- MATERIAL PROVIDED:
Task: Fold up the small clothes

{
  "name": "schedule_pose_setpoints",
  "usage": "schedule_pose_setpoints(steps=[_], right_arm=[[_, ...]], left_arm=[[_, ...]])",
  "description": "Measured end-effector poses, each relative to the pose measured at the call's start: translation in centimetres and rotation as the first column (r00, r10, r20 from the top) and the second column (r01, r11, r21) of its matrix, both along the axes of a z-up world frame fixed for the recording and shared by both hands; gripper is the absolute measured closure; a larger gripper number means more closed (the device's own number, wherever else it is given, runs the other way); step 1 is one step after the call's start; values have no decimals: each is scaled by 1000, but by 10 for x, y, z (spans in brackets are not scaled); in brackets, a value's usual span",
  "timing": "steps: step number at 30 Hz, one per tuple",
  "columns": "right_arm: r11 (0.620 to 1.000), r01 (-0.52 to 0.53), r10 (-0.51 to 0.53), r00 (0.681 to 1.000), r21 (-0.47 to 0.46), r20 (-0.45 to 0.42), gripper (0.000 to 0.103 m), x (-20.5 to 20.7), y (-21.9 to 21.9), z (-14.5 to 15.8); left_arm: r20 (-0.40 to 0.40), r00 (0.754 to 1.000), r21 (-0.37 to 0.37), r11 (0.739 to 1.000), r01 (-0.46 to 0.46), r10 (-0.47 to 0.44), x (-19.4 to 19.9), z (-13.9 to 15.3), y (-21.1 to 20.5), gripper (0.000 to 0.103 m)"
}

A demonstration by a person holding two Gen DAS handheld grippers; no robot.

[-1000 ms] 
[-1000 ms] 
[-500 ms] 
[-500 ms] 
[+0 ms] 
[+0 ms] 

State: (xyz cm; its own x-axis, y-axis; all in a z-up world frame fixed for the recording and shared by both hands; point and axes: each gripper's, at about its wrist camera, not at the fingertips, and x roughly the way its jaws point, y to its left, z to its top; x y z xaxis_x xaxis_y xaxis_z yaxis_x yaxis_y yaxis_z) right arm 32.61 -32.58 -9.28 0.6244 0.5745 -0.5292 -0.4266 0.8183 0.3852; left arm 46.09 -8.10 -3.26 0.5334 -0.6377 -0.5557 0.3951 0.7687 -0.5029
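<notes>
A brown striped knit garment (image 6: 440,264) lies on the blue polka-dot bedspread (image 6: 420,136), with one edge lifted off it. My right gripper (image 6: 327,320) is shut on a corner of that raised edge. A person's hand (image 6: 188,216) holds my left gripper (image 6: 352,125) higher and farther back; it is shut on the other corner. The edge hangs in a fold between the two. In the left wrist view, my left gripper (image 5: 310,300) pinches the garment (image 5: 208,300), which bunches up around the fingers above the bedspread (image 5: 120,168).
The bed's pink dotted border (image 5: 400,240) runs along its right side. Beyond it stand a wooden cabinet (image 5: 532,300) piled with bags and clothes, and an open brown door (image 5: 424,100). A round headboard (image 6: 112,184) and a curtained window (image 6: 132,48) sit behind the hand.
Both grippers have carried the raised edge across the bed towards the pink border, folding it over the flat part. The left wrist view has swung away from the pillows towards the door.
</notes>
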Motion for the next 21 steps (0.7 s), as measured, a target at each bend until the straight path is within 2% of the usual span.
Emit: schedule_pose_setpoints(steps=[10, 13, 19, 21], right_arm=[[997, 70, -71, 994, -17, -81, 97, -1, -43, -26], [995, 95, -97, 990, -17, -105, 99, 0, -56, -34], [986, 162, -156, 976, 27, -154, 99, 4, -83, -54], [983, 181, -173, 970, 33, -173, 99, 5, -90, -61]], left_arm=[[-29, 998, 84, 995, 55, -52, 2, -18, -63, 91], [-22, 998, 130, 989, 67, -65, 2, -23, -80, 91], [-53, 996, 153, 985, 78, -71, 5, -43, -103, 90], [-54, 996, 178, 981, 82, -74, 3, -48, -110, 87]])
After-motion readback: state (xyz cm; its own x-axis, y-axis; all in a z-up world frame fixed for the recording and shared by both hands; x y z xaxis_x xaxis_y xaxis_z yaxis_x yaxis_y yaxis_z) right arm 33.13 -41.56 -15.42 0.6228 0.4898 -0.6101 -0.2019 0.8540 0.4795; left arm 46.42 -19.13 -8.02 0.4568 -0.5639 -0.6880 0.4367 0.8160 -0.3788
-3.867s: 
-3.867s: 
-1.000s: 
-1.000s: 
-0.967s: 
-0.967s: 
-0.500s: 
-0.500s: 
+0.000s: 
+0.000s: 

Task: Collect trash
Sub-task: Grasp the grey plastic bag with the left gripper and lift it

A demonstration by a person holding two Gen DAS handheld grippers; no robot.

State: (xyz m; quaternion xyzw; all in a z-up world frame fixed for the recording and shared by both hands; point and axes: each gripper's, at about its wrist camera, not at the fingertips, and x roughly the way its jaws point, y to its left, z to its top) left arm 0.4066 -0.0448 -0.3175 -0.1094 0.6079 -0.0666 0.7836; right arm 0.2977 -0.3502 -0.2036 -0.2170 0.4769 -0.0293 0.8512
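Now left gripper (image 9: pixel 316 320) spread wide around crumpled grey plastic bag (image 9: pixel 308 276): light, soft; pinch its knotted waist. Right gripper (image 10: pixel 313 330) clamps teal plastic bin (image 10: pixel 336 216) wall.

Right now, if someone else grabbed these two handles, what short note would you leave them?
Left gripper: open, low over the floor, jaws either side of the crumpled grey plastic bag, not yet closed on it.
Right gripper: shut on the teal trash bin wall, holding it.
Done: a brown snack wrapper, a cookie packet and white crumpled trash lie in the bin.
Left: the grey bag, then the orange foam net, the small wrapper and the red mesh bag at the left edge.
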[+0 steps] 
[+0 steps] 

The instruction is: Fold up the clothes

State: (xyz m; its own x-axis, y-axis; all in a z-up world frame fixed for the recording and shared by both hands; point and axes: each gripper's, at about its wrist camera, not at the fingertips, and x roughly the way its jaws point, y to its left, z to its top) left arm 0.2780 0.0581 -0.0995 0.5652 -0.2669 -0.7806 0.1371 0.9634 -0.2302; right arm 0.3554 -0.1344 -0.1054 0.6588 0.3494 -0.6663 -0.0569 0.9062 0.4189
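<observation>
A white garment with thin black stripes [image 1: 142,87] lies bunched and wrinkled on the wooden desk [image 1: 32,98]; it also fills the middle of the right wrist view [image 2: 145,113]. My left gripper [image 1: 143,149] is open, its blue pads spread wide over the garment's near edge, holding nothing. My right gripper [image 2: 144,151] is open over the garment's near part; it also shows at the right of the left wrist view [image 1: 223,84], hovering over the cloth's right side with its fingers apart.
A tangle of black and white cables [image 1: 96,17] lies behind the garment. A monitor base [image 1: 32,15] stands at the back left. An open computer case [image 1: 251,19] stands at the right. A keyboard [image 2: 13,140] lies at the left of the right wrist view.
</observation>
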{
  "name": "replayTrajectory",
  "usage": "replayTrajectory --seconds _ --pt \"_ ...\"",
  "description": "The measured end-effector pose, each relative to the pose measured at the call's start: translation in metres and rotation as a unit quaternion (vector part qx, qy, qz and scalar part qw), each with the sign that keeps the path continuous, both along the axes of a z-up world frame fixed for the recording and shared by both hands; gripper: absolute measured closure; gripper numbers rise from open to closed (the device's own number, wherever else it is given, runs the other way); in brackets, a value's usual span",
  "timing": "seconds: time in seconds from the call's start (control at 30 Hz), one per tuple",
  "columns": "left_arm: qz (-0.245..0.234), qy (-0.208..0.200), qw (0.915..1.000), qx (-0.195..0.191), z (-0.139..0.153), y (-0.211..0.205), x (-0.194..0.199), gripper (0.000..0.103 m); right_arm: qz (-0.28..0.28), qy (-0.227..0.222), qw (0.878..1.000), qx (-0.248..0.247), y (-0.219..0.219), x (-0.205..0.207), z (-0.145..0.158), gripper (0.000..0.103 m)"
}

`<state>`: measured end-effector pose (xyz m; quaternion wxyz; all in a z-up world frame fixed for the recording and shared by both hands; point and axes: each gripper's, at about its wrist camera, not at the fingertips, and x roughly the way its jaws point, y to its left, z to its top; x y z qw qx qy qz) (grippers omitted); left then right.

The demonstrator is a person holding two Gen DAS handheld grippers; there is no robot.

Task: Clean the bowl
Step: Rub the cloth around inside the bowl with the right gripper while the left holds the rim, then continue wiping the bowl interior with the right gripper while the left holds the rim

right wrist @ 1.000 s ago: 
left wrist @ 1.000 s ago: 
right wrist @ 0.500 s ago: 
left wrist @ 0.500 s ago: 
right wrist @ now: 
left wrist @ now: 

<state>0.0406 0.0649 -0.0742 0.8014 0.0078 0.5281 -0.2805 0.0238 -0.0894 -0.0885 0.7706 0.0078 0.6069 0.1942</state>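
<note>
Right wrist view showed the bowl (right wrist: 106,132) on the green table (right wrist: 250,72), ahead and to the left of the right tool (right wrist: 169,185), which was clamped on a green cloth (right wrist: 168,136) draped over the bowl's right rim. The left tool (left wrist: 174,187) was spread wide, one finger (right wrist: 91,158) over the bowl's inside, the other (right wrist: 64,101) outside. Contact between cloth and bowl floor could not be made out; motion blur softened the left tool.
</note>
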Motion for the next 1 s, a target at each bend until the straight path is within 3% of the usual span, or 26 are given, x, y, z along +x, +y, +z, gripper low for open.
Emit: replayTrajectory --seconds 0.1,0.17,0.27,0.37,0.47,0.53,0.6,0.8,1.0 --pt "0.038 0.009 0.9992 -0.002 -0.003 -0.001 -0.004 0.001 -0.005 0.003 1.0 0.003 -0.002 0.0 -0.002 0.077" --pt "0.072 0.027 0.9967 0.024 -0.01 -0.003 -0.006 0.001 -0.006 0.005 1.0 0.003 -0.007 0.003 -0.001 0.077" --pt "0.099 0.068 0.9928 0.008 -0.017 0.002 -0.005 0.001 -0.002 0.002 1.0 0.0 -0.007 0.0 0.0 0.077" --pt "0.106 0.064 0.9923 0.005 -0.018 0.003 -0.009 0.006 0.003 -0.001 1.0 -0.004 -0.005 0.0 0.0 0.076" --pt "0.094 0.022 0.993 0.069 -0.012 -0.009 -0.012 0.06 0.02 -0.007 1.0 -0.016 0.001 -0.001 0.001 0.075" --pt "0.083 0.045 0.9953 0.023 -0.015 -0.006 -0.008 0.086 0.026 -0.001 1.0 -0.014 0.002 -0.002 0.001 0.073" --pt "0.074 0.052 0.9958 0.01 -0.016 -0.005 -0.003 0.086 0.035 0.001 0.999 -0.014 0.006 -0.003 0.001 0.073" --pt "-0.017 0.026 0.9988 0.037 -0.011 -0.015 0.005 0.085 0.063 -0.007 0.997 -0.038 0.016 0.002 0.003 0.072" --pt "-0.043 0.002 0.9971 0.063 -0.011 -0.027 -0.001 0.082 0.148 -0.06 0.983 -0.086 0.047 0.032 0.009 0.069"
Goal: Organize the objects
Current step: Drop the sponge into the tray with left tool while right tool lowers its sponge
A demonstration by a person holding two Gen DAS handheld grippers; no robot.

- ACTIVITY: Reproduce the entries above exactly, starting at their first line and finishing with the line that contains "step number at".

- RESULT FOR THIS TASK:
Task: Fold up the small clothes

{
  "name": "schedule_pose_setpoints",
  "usage": "schedule_pose_setpoints(steps=[_], right_arm=[[_, ...]], left_arm=[[_, ...]])",
  "description": "Measured end-effector poses, each relative to the pose measured at the call's start: translation in centimetres and rotation as the first column (r00, r10, r20 from the top) and the second column (r01, r11, r21) of its matrix, both along the axes of a z-up world frame fixed for the recording and shared by both hands; gripper is the absolute measured closure; a larger gripper number means more closed (the device's own number, wherever else it is given, runs the other way); step 1 is one step after the call's start; values have no decimals: each is scaled by 1000, but by 10 for x, y, z (spans in brackets are not scaled); in brackets, a value's usual span",
  "timing": "steps: step number at 30 Hz, one per tuple",

This finishes the answer.